**INPUT MATERIAL**

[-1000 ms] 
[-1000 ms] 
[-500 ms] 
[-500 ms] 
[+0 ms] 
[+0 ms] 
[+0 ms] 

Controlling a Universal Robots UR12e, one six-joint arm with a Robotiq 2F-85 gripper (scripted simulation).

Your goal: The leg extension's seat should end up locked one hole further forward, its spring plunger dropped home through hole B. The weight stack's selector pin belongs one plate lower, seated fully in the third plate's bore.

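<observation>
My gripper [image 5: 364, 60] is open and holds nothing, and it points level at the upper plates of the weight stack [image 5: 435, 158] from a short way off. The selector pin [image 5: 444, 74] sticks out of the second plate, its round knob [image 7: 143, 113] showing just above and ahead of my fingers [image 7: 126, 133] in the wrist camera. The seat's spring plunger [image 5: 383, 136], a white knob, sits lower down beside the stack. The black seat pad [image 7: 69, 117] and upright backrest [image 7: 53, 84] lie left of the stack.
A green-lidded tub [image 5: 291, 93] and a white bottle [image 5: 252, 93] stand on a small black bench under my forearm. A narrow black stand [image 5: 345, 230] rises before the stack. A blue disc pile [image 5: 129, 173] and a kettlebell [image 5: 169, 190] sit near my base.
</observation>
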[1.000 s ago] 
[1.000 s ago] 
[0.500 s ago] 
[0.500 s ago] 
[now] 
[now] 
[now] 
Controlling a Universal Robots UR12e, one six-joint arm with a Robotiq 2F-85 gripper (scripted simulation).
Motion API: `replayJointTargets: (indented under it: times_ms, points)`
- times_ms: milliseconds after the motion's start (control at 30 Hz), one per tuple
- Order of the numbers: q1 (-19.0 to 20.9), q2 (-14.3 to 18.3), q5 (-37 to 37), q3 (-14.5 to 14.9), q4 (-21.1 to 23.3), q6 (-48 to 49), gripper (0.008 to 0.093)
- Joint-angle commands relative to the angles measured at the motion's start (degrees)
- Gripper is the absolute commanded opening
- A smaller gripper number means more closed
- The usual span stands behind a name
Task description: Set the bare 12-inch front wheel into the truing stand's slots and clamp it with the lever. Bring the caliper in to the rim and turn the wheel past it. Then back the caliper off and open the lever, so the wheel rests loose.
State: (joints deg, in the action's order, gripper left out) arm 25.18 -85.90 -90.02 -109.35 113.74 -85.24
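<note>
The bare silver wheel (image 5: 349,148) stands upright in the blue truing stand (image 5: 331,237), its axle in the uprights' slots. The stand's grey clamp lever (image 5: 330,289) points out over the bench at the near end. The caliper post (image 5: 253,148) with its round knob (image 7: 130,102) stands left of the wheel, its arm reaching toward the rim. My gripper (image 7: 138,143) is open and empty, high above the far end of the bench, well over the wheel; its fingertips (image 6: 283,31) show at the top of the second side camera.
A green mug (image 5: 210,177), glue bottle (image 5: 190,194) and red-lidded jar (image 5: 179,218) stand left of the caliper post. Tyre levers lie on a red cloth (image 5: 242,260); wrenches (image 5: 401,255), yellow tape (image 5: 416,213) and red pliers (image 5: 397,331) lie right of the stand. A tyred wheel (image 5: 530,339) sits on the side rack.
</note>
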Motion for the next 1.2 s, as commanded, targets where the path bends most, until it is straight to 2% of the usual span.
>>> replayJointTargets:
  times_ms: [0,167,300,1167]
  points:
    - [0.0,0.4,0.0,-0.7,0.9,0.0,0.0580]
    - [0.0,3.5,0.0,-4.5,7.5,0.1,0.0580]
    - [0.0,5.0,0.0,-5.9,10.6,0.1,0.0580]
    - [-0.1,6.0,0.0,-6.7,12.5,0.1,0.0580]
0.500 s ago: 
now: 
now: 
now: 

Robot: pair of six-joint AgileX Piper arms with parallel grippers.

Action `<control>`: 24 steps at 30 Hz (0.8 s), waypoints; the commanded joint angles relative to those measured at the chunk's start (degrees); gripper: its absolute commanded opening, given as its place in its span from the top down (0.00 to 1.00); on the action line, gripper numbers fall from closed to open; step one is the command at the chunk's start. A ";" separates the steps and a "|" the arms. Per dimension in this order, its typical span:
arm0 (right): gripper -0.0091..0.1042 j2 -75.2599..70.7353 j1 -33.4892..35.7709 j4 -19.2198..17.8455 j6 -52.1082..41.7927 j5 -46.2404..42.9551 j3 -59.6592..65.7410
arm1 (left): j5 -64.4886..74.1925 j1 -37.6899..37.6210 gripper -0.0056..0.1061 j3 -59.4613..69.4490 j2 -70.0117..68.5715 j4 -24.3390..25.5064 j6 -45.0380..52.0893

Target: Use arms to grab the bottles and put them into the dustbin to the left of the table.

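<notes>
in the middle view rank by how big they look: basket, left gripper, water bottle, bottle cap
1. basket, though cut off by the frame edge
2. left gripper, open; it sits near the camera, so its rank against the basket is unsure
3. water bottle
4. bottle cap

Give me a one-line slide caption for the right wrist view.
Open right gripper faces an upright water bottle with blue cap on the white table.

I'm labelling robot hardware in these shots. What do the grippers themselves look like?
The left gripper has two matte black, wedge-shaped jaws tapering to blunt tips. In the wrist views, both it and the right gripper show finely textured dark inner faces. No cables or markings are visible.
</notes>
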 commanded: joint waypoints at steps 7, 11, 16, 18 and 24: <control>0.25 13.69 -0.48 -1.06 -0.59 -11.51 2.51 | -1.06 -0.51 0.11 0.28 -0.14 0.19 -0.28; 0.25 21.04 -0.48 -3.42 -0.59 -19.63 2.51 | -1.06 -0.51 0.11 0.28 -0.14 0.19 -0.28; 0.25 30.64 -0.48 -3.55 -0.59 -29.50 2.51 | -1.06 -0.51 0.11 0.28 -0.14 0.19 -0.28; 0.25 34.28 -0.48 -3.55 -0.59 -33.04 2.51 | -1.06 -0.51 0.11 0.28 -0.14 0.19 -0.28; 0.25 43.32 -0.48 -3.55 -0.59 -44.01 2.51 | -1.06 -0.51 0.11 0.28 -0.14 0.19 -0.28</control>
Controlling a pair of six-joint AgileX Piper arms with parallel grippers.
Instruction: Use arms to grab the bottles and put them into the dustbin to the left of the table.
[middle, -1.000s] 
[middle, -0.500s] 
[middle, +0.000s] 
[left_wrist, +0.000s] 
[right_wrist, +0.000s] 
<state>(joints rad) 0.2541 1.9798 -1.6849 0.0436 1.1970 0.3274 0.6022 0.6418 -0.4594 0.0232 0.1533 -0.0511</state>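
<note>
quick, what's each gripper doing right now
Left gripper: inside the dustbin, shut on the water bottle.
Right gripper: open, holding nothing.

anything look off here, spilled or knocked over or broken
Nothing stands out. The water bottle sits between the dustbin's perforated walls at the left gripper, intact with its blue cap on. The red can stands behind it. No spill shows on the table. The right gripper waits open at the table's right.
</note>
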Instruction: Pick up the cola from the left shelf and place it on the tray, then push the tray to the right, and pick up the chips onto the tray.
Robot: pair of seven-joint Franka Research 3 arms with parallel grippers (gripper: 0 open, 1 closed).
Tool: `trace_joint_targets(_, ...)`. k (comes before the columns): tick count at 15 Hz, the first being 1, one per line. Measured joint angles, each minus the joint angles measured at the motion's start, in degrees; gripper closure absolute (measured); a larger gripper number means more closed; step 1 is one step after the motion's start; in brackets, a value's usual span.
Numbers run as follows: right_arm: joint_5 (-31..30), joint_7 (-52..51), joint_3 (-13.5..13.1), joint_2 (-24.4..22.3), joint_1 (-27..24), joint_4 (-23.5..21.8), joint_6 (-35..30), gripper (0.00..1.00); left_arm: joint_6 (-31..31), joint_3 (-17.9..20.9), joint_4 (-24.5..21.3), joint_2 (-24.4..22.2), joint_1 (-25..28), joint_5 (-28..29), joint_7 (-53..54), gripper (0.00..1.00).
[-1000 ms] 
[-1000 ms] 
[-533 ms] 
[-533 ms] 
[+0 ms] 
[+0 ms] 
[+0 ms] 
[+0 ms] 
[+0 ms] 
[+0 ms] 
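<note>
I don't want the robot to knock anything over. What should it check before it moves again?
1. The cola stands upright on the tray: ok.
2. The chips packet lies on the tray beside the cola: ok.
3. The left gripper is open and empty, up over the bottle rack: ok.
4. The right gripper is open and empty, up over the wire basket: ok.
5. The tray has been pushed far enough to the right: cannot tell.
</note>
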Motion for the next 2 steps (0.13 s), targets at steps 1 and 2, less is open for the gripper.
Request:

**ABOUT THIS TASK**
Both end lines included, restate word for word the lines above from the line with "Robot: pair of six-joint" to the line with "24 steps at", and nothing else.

**WRITTEN SOLUTION**
Robot: pair of six-joint AgileX Piper arms with parallel grippers.

Action `<control>`: 24 steps at 30 Hz (0.8 s), waypoints; the commanded joint angles relative to those measured at the chunk's start (degrees); gripper: its absolute commanded opening, given as its place in its span from the top down (0.00 to 1.00); on the action line, gripper numbers fall from closed to open; step one is the command at the chunk's start. A ";" separates the steps and a "|" the arms. Per dimension in this order, its typical span:

Nothing further is required for this answer.